So this is a LONG-delayed follow-up to supplemental episode No. 2, where we began a look at Buddhism during the Northern Song Dynasty, the time period in which the Water Margin is set. In that episode, we looked at the growth of Buddhism during this time and its relationship with the state. In this follow-up, I want to zoom in and take a look at some of the day-to-day minutiae of what it was like to be a Buddhist monk during this time. 

My previous caveat about not being a historian, religion scholar, or Buddhist still applies, because I haven’t become any of those things in the time since supplemental episode 2. And as far as sources go, the bulk of the information for this episode comes from a book called “The Origins of Buddhist Monastic Codes in China.” It’s an annotated translation of a set of monastic codes of conduct that date to the Southern Song Dynasty.

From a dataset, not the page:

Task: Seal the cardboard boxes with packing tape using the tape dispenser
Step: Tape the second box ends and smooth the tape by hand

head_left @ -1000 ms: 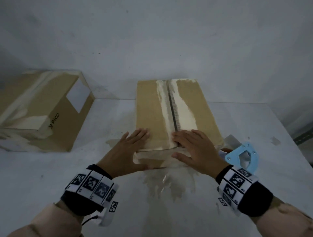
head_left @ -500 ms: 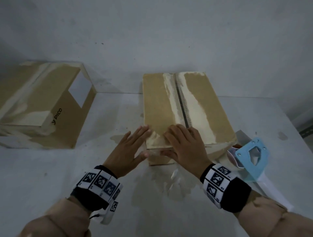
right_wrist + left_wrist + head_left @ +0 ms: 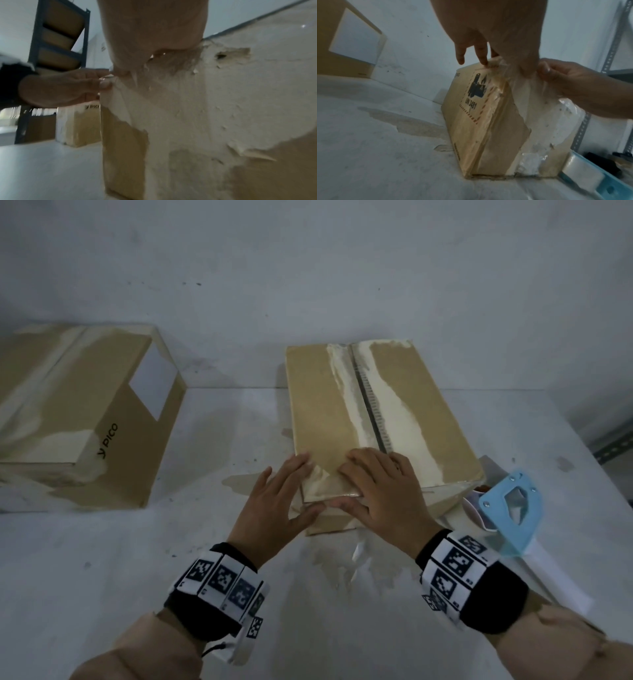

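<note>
left hand [image 3: 277, 505] flat, fingers straight on box [image 3: 376, 419] near edge | right hand [image 3: 380, 494] flat on tape | dispenser [image 3: 510, 505] on worktop [image 3: 102, 559]

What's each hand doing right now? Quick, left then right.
Left hand: open, fingers flat on the near end of the middle box.
Right hand: open, fingers pressing the tape at the box's near edge.
</note>
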Demonstrator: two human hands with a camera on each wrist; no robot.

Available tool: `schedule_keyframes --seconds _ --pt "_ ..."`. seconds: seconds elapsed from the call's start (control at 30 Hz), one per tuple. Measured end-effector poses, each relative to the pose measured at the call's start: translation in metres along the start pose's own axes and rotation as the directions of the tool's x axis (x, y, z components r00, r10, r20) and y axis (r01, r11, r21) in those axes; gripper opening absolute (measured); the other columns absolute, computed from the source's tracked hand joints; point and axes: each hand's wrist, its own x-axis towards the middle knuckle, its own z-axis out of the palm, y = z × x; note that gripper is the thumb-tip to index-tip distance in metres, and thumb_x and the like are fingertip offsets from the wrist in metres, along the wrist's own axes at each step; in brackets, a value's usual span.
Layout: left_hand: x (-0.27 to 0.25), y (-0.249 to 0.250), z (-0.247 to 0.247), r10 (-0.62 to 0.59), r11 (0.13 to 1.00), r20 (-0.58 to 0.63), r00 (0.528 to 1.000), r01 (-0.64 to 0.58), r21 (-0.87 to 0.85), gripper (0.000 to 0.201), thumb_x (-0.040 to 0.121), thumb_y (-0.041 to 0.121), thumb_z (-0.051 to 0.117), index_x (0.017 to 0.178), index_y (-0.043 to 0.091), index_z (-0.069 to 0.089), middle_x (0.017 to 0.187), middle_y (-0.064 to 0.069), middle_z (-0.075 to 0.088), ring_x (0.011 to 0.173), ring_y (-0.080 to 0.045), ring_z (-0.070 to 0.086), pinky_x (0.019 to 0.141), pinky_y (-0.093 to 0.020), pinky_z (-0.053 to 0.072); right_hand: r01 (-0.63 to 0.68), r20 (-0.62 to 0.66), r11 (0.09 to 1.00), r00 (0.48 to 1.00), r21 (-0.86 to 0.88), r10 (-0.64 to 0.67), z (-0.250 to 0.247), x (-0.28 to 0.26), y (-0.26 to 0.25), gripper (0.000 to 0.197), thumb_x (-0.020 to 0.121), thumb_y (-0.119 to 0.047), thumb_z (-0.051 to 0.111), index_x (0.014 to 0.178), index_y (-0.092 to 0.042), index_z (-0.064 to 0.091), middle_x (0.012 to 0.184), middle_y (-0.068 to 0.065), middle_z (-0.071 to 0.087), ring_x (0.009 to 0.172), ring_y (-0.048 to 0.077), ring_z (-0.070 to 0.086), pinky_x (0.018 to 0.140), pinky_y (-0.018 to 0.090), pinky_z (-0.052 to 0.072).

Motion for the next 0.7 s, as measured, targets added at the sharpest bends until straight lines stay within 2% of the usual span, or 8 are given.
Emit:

While that’s a little later than the time period we’re looking at, it’s believed that these codes were long-standing rules, so it’s logical to conclude that many of them were likely in place during the Northern Song as well. I have included a link to this translation with the transcript for this episode on the podcast website, outlawsofthemarsh.com, so go check it out if you’re interested.

So let’s say you’re a lay person in the Northern Song, and you just accidentally killed a scumbag of a butcher. Who knew that pig-lover would have such a glass jaw, and glass nose, and glass crotch, and glass eye sockets, and glass temple. Well, what’s done is done. Let’s not argue over who killed whom. The important thing now is that you need somewhere to hide from the law, and it occurs to you that hey, maybe I could be a monk! So, where do you start?

Well, if the system worked the way it’s supposed to, your quest to join a monastic order would be over before it even started, because, hey remember that ordination certificate that everyone needed to have before they could become a monk? Well, you would have to apply to the government for one of those puppies, and pay a pretty copper coin for it. That was a nice little revenue stream for the state. The price of a certificate could fluctuate with inflation and was so high that the poorest people had to wait 20 years before they could save up enough. But even if you have the money, they don’t give those out to just anybody, and they sure as heck aren’t supposed to give it out to someone who has committed a crime. What? Did you think the government would just leave a gaping legal loophole like that? If that was the case, the streets would be littered with the bodies of bludgeoned butchers.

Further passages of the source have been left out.